Problem statement |
Transcribe the listing word for word, beginning at its first line and ending at the line containing "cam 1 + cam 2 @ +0"; omit the pictures.

The data |
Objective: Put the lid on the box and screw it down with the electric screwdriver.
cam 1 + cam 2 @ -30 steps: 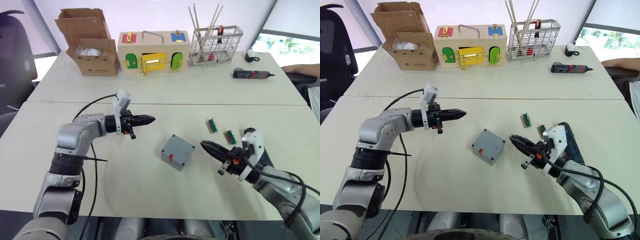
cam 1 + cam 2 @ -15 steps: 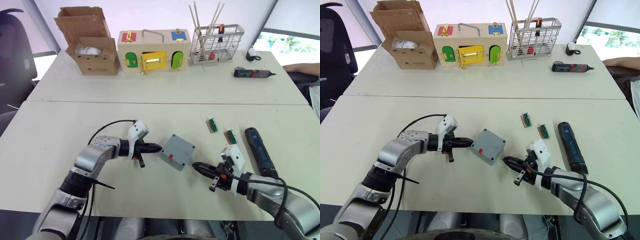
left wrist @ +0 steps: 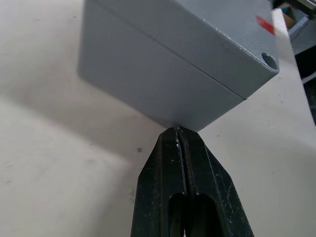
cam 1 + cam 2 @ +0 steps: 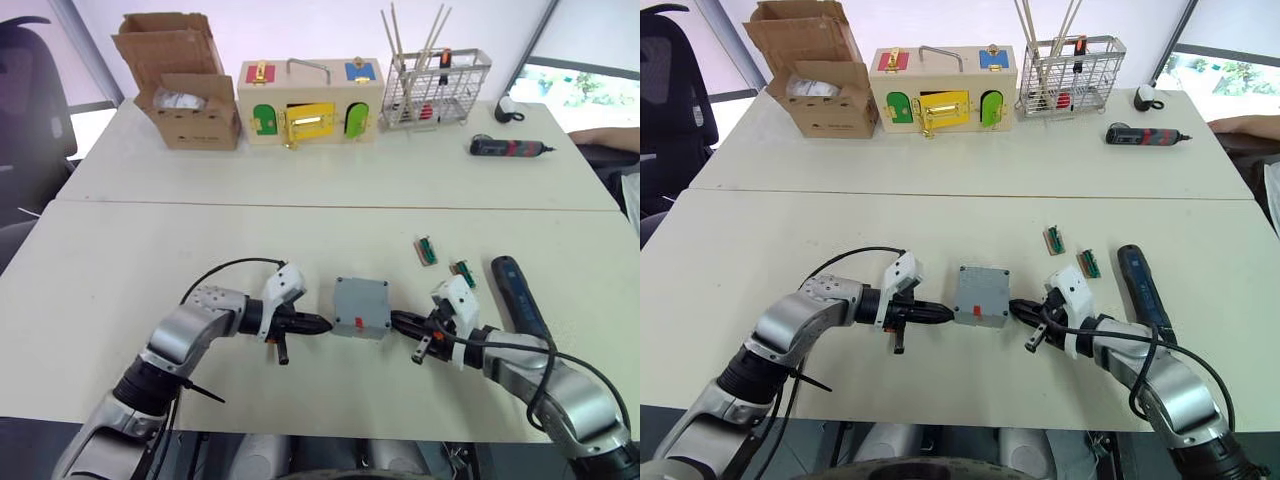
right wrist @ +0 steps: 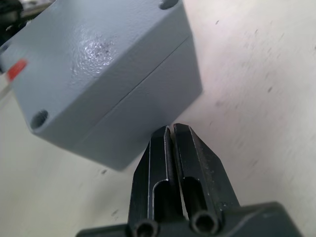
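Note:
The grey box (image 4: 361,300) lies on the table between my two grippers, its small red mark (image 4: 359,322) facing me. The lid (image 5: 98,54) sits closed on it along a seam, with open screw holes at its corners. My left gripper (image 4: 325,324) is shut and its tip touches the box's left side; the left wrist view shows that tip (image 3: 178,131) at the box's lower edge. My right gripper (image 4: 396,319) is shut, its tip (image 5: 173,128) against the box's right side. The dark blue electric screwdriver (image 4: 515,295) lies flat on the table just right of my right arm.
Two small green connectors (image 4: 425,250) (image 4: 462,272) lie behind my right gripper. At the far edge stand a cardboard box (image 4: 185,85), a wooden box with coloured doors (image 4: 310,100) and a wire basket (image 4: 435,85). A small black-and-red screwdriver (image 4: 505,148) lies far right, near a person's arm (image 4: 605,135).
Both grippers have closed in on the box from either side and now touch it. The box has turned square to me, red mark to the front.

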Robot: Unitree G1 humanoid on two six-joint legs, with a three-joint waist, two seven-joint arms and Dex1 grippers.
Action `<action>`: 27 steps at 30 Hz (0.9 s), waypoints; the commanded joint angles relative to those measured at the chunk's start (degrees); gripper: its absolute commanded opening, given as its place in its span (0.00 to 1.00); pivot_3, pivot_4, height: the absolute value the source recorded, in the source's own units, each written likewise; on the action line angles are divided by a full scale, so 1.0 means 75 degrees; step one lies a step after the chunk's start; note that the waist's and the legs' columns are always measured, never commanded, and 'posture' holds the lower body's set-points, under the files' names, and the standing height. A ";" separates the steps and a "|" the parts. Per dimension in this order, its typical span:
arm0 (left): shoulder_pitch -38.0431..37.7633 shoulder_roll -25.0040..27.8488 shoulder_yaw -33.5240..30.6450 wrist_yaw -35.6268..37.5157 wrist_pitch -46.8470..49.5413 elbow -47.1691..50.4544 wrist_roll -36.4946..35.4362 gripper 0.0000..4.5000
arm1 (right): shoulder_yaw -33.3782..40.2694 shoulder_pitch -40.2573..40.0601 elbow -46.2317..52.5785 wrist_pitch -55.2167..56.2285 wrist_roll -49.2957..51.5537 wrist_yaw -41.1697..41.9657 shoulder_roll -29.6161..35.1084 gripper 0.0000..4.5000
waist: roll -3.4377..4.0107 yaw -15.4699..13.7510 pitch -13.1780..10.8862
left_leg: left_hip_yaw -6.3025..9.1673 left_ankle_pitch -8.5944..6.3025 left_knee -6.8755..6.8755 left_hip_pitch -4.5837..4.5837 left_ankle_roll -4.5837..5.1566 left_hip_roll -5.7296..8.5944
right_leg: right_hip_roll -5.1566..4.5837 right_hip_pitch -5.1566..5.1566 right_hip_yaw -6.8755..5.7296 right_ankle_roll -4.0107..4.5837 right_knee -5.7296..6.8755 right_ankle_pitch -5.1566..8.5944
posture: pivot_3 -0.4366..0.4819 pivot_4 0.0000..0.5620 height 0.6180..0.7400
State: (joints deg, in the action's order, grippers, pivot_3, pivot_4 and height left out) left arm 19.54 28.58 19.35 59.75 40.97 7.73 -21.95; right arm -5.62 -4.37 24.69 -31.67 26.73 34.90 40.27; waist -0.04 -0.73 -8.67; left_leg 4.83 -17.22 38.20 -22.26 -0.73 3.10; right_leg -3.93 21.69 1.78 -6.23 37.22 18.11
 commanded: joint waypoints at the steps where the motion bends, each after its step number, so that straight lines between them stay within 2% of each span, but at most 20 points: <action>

Solution |
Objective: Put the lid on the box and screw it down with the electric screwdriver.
cam 1 + cam 2 @ -30 steps: 
cam 1 + cam 2 @ -15 steps: 
left wrist @ +0 steps: 
cam 1 + cam 2 @ +0 steps: 

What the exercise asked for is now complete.